Launched from California's Vandenberg Space Force Base using SpaceX's Falcon 9 rocket, it's the first of five spy satellites the ROK plans to send into space by 2025 under a contract with SpaceX. The event had been scheduled for earlier in the week but was pushed back because of the weather.
The ROK had previously had no military reconnaissance satellites of its own in space and had partially resorted to the U.S. spy satellites to monitor moves by the DPRK.
The ROK's Defense Ministry described the launch as successful, saying the satellite had communicated with an overseas ground station.
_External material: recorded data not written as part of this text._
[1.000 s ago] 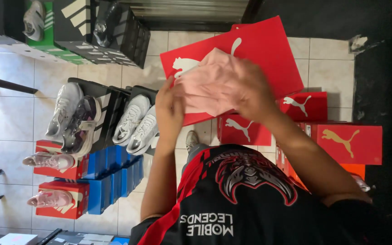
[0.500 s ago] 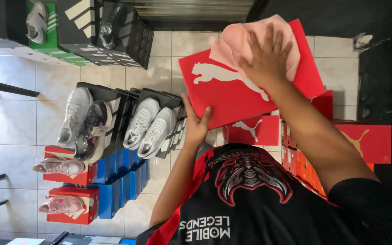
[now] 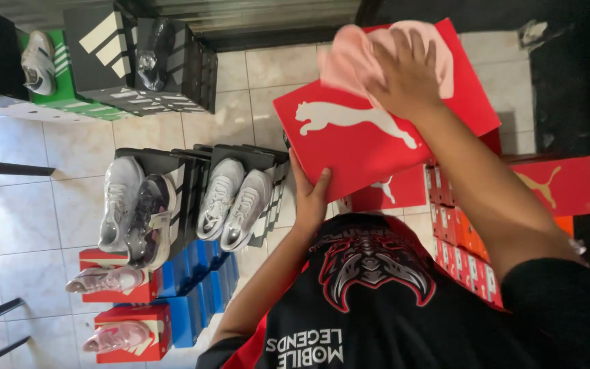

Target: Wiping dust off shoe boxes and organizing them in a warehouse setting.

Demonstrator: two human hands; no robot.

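Note:
I hold a large red shoe box [image 3: 370, 140] with a white leaping-cat logo in front of my chest, tilted. My left hand [image 3: 312, 195] grips its near lower edge from below. My right hand [image 3: 408, 75] lies flat on a pink cloth [image 3: 349, 58], pressing it against the far end of the lid. The cloth is bunched under my fingers and covers the box's upper corner.
More red shoe boxes [image 3: 558, 184] and orange ones [image 3: 466, 256] are stacked at right. On the tiled floor at left, grey sneakers [image 3: 233, 198] rest on black boxes, pink shoes [image 3: 114, 335] on red boxes beside blue boxes [image 3: 192, 301]. A green box [image 3: 69, 92] and black striped boxes [image 3: 138, 61] stand further back.
My right hand has slid the pink cloth from the middle of the lid to its far end. My left hand moved from the lid to the near edge.

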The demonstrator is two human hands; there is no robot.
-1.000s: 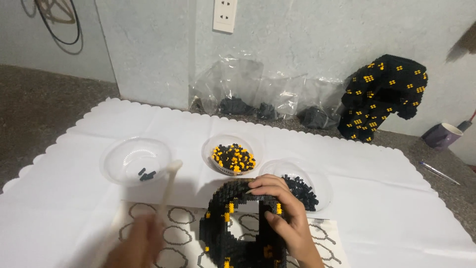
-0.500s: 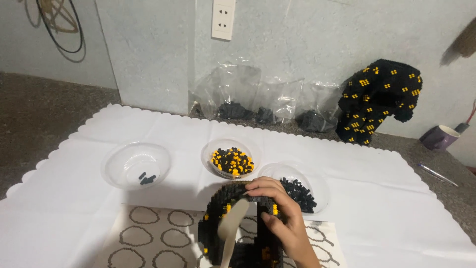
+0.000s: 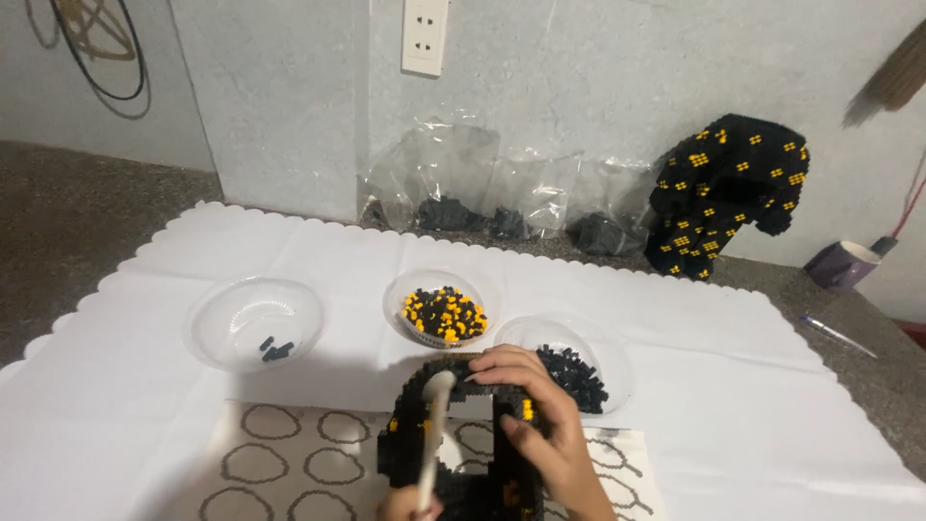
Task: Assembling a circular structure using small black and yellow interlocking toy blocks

A ministry statement said the launch allowed the ROK military to acquire an independent space-based surveillance system. It said the satellite would also help bolster the military's preemptive missile strike capability, a key part of its so-called three-axis system that includes missile defense and massive retaliatory capabilities.
After two launch failures earlier this year, the DPRK said it successfully placed its Malligyong-1 satellite into orbit on November 21. The DPRK has since said its satellite had transmitted imagery with space views of key sites in the U.S. and the ROK, including the White House and the Pentagon. But it has yet to release any satellite photos.
U.S. and ROK officials have confirmed the DPRK satellite's entry into orbit.
On Saturday, the DPRK's Defense Ministry threatened to take steps to eliminate or undermine the capabilities of U.S. spy satellites, protesting comments by an unspecified U.S. Space Command official that hinted at an attack on the DPRK satellite. The ministry said it would consider such an action a declaration of war.